[TASK]: If a line in the listing below contains "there", return that line.

[DATA PROVIDED]:
=== Section Start ===

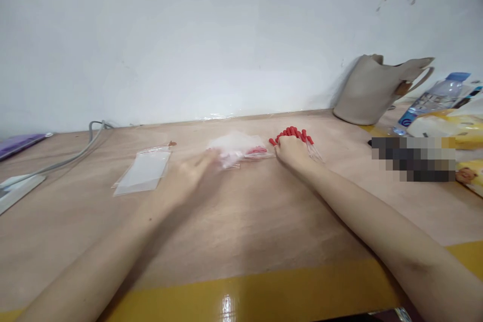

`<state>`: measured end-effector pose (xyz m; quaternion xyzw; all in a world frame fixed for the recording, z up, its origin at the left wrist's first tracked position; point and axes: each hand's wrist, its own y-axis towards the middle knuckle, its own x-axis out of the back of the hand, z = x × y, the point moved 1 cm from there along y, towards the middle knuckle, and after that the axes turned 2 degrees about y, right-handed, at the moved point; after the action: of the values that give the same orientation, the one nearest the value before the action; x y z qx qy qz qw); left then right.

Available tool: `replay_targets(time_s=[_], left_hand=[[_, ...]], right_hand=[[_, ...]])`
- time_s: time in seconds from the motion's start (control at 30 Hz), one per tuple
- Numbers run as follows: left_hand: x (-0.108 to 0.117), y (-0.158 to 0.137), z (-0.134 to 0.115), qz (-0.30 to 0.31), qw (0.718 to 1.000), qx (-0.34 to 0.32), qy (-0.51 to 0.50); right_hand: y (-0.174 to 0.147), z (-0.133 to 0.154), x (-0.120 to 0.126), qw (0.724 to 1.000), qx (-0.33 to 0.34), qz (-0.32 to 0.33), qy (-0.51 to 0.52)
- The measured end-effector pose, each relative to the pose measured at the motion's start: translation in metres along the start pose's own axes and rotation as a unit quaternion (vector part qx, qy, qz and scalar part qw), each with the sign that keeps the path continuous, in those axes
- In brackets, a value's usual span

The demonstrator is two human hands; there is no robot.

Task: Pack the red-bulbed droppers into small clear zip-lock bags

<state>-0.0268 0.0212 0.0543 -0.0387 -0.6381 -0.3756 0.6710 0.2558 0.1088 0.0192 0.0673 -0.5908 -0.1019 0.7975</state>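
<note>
My left hand (198, 166) is smeared by motion at the left side of a pile of clear plastic bags (236, 143). Whether it grips one of them cannot be made out. Some red pieces (256, 150) show in or under the pile's right part. My right hand (292, 151) is closed, its fingers curled down over a fanned bunch of thin, clear-looking sticks with red ends (290, 132). What its fingertips hold is hidden behind the hand. Left of my left hand lies a stack of flat, clear bags (145, 171), apart from both hands.
A grey cable (81, 151) and a white flat object (22, 191) lie at left, near a purple item (20, 145). At right stand a beige bag (372, 90) and a tilted water bottle (433, 103), beside yellow packaging (449, 126). A white wall (169, 50) closes off the back.
</note>
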Motion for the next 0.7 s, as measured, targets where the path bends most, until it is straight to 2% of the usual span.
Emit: replay_targets(time_s=[0.03,0.07,0.17,0.3,0.37,0.57,0.7], left_hand=[[-0.005,-0.003,-0.008,0.034,0.995,-0.08,-0.052],[-0.01,-0.006,-0.016,0.062,0.985,-0.131,-0.092],[-0.027,-0.013,-0.031,0.114,0.965,-0.171,-0.162],[-0.038,-0.015,-0.038,0.091,0.949,-0.146,-0.264],[-0.04,-0.015,-0.04,0.102,0.943,-0.127,-0.289],[-0.044,-0.015,-0.043,0.154,0.942,-0.123,-0.273],[-0.044,-0.016,-0.042,0.159,0.942,-0.126,-0.266]], right_hand=[[0.003,0.001,-0.002,1.0,-0.008,0.009,-0.006],[0.005,0.002,-0.004,1.0,-0.016,0.016,-0.008],[0.009,0.002,-0.007,0.999,-0.026,0.033,0.004],[0.01,-0.002,-0.004,0.998,-0.019,0.055,0.006],[0.011,-0.003,-0.004,0.998,-0.015,0.064,0.007],[0.009,0.004,-0.011,0.996,-0.027,0.072,0.051],[0.0,0.006,-0.001,0.994,-0.021,0.061,0.089]])
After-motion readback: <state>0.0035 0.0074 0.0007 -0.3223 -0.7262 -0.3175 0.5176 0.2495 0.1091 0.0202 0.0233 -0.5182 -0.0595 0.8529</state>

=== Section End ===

[ANSWER TO THIS EXERCISE]:
`<state>`: measured end-effector pose (xyz m; quaternion xyzw; all in a world frame fixed for the recording, z up, its origin at the left wrist's first tracked position; point and axes: each hand's wrist, its own y-axis towards the middle knuckle, its own x-axis out of the back of the hand, z = x × y, the point moved 1 cm from there along y, towards the middle knuckle, and after that the axes turned 2 degrees about y, right-handed, at the moved point; after the action: of the values that give the same orientation, the one nearest the value before the action; x y z qx qy qz qw); left then right.
The demonstrator is two human hands; there is no robot.

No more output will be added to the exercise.